■ Work order ■
No line of the records may be dropped; print them all again exactly.

(Data entries)
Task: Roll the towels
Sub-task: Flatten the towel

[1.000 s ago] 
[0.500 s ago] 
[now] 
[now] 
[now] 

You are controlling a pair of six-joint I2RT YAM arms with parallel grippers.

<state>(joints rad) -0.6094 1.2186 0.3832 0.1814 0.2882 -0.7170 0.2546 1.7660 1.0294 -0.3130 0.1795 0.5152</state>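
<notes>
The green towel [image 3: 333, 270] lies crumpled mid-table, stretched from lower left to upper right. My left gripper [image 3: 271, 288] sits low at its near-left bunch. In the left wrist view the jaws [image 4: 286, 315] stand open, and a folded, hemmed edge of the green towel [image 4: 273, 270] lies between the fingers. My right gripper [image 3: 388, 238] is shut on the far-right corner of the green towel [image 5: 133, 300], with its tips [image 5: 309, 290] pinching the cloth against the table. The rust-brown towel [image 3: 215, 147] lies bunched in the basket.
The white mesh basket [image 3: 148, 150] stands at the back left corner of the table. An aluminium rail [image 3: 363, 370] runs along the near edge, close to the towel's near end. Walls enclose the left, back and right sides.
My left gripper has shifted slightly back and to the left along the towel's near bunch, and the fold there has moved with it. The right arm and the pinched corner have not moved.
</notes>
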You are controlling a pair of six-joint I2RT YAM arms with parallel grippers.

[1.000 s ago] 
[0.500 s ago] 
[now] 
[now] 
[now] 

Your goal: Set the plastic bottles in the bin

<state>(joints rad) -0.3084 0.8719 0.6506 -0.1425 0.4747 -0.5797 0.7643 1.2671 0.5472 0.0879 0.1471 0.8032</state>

■ Response ■
Task: Roll the towels
Sub-task: Flatten the towel

[1.000 s ago] 
[0.500 s ago] 
[now] 
[now] 
[now] 

You are controlling a pair of six-joint I2RT YAM arms with parallel grippers.

<state>(joints rad) -0.6094 1.2186 0.3832 0.1814 0.2882 -0.7170 0.2546 1.7660 1.0294 -0.3130 0.1795 0.5152</state>
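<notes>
The green towel [image 3: 333, 270] lies crumpled mid-table, stretched from lower left to upper right. My left gripper [image 3: 271, 288] sits low at its near-left bunch. In the left wrist view the jaws [image 4: 286, 315] stand open, and a folded, hemmed edge of the green towel [image 4: 273, 270] lies between the fingers. My right gripper [image 3: 388, 238] is shut on the far-right corner of the green towel [image 5: 133, 300], with its tips [image 5: 309, 290] pinching the cloth against the table. The rust-brown towel [image 3: 215, 147] lies bunched in the basket.
The white mesh basket [image 3: 148, 150] stands at the back left corner of the table. An aluminium rail [image 3: 363, 370] runs along the near edge, close to the towel's near end. Walls enclose the left, back and right sides.
My left gripper has shifted slightly back and to the left along the towel's near bunch, and the fold there has moved with it. The right arm and the pinched corner have not moved.
</notes>
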You are controlling a pair of six-joint I2RT YAM arms with parallel grippers.

[1.000 s ago] 
[0.500 s ago] 
[now] 
[now] 
[now] 

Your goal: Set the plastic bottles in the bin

<state>(joints rad) -0.3084 0.8719 0.6506 -0.1425 0.4747 -0.5797 0.7643 1.2671 0.5472 0.0879 0.1471 0.8032</state>

The exercise requires nothing further.